LECCE – Perché l’i-phon di Julie non fu scandagliato con le tecniche di ultima generazione? Perché non è stata approfondita la provenienza del laccio che le ha cagionato la morte? E poi ancora: perché non sono state passate sotto la lente le stanze adiacenti a quella della studentessa e non sono stati approfonditi i movimenti dei suoi coinquilini?
È quanto, in sostanza, chiede la famiglia di Julie Tronet opponendosi alla richiesta di archiviazione del caso come suicidio.

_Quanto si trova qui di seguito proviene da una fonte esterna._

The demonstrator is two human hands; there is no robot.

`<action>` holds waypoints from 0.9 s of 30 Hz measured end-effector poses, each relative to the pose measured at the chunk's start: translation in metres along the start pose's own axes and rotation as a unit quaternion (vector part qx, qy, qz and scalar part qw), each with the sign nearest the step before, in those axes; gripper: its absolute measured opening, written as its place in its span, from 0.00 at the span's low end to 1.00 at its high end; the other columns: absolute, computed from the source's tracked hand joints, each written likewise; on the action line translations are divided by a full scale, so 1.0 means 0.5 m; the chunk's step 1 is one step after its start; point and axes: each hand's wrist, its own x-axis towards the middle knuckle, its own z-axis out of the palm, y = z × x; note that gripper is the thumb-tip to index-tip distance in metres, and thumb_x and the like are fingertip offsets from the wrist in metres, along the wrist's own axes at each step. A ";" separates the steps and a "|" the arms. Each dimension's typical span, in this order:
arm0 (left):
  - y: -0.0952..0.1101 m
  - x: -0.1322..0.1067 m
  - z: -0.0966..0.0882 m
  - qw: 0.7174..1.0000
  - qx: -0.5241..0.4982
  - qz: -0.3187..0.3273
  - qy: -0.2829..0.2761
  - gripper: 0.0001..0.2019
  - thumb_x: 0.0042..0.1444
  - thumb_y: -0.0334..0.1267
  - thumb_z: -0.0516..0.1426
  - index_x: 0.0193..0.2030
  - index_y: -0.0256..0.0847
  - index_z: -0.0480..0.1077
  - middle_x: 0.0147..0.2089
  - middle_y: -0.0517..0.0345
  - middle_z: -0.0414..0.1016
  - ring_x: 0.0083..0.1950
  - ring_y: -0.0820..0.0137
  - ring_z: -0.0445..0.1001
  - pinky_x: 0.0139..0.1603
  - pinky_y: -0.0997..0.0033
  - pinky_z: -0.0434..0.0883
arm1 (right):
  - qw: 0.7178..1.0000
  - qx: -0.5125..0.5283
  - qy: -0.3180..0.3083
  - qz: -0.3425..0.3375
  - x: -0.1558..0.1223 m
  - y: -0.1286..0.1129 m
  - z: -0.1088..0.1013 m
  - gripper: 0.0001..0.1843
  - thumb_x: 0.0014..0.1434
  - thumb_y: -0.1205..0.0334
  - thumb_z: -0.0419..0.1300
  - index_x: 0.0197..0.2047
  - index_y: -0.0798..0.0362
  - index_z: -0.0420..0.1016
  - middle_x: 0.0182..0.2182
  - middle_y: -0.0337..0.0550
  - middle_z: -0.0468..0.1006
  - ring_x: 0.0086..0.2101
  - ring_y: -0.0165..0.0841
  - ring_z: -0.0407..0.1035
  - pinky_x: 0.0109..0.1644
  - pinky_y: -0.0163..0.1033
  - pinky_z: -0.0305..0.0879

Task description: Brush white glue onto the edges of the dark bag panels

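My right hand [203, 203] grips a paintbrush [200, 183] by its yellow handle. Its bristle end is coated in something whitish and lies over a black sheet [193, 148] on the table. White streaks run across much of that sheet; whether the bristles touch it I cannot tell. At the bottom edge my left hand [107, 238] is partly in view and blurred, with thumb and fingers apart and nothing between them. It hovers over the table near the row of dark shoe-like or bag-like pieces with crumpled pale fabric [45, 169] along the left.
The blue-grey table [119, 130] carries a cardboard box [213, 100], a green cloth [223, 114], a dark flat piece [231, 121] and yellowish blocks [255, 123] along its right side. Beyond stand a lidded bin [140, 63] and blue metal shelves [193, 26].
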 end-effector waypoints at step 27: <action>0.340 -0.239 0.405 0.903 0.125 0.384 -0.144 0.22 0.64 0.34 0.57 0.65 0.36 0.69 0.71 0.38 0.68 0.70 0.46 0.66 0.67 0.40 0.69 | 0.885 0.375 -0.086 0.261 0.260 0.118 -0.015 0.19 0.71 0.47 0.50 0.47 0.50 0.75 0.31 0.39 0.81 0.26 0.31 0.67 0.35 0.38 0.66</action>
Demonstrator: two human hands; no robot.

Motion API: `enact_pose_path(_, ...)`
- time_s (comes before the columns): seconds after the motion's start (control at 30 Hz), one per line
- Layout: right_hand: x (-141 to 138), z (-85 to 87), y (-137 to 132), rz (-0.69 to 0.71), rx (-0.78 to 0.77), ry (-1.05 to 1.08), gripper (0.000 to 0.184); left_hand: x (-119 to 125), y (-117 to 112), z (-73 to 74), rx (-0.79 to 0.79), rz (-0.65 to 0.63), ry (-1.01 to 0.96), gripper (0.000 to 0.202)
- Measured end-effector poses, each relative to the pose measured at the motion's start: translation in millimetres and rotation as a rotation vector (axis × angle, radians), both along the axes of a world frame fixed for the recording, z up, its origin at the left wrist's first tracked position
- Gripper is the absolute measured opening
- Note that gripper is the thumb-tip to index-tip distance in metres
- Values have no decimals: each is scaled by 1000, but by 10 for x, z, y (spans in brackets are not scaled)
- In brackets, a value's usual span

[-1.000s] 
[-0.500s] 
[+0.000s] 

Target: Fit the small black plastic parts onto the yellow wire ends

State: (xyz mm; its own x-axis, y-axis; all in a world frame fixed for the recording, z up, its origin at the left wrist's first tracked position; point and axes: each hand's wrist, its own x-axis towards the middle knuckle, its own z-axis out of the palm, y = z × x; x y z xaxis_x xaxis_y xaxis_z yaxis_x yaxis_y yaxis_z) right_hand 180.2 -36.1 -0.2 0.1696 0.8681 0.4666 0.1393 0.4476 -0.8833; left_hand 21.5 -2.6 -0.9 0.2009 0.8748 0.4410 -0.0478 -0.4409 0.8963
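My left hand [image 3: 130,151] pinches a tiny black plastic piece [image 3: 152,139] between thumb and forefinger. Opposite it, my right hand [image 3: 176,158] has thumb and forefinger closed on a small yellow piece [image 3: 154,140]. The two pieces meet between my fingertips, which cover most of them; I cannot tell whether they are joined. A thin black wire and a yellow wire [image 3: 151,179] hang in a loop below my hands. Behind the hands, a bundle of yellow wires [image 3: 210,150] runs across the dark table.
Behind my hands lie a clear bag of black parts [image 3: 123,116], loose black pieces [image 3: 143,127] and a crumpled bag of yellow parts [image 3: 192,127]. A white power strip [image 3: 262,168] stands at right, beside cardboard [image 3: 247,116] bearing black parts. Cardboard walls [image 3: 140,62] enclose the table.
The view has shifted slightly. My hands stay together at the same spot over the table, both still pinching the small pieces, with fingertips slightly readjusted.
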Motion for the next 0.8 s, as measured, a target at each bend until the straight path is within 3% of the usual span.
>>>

La 21enne, studentessa francese in Erasmus a Lecce, fu trovata impiccata in camera sua a Lecce il 22 ottobre di due anni fa.
Dopo due anni di indagini, la Procura ha chiesto l’archiviazione del procedimento a carico dell’unico indagato, un coetaneo originario di Ceglie Messapica che la sera del 18 ottobre (cinque giorni prima della tragedia) aveva trascorso la serata con lei e che, alla luce di quanto accaduto, è stato accusato inizialmente di istigazione al suicidio e violenza sessuale.
Il giorno dopo l’incontro con l’indagato, la 21enne si era recata in ospedale, al “Fazzi”, sostenendo di essere stata violentata ma rifiutando poi di sporgere denuncia.
La pm Rosaria Petrolo ha motivato la richiesta di archiviazione con la formula secondo cui “non sussistono elementi tali da configurare alcun tipo di reato”. Per la famiglia, però, ci sarebbero troppe le lacune nelle indagini condotte. Talmente tante da non trovare pace e soprattutto verità per la povera figlia.
E così i genitori di Julie si oppongono adesso alla chiusura del capitolo giudiziario, assistiti dagli avvocati Rosario Almiento e Giulio Bray. La gip Tea Verderosa ha fissato l’udienza camerale per il 20 febbraio del prossimo anno. In camera di Consiglio i legali potranno discutere le richieste di ulteriori accertamenti avanzate, per fare piena luce su quel maledetto giorno.